[What to work on]: Make an exact copy of all the entries shown below.
■ ■ ■ ■ ■ ■ ■
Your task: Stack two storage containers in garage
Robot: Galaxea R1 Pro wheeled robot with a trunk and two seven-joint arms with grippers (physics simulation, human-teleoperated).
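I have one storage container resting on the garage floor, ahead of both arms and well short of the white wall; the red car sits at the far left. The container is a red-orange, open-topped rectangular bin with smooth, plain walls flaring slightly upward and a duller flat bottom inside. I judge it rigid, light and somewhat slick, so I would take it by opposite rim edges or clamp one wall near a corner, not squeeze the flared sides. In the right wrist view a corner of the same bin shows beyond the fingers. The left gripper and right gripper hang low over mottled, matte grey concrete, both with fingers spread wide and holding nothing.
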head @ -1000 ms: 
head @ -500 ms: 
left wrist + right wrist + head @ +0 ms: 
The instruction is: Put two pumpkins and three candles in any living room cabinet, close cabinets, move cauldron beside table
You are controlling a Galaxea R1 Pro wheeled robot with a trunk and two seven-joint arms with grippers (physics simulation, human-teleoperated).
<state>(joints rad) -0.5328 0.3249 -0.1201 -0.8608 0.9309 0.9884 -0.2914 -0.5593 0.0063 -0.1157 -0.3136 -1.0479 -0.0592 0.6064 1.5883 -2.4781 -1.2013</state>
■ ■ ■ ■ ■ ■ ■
[Completed exercise]:
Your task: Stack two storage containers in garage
Robot: Galaxea R1 Pro wheeled robot with a trunk and two seven-joint arms with grippers (physics simulation, human-teleoperated).
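I have one storage container resting on the garage floor, ahead of both arms and well short of the white wall; the red car sits at the far left. The container is a red-orange, open-topped rectangular bin with smooth, plain walls flaring slightly upward and a duller flat bottom inside. I judge it rigid, light and somewhat slick, so I would take it by opposite rim edges or clamp one wall near a corner, not squeeze the flared sides. In the right wrist view a corner of the same bin shows beyond the fingers. The left gripper and right gripper hang low over mottled, matte grey concrete, both with fingers spread wide and holding nothing.
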head @ -1000 ms: 
head @ -500 ms: 
left wrist + right wrist + head @ +0 ms: 
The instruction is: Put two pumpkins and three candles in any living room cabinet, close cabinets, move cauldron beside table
You are controlling a Galaxea R1 Pro wheeled robot with a trunk and two seven-joint arms with grippers (physics simulation, human-teleoperated).
<state>(joints rad) -0.5328 0.3249 -0.1201 -0.8608 0.9309 0.9884 -0.2914 -0.5593 0.0063 -0.1157 -0.3136 -1.0479 -0.0592 0.6064 1.5883 -2.4781 -1.2013</state>

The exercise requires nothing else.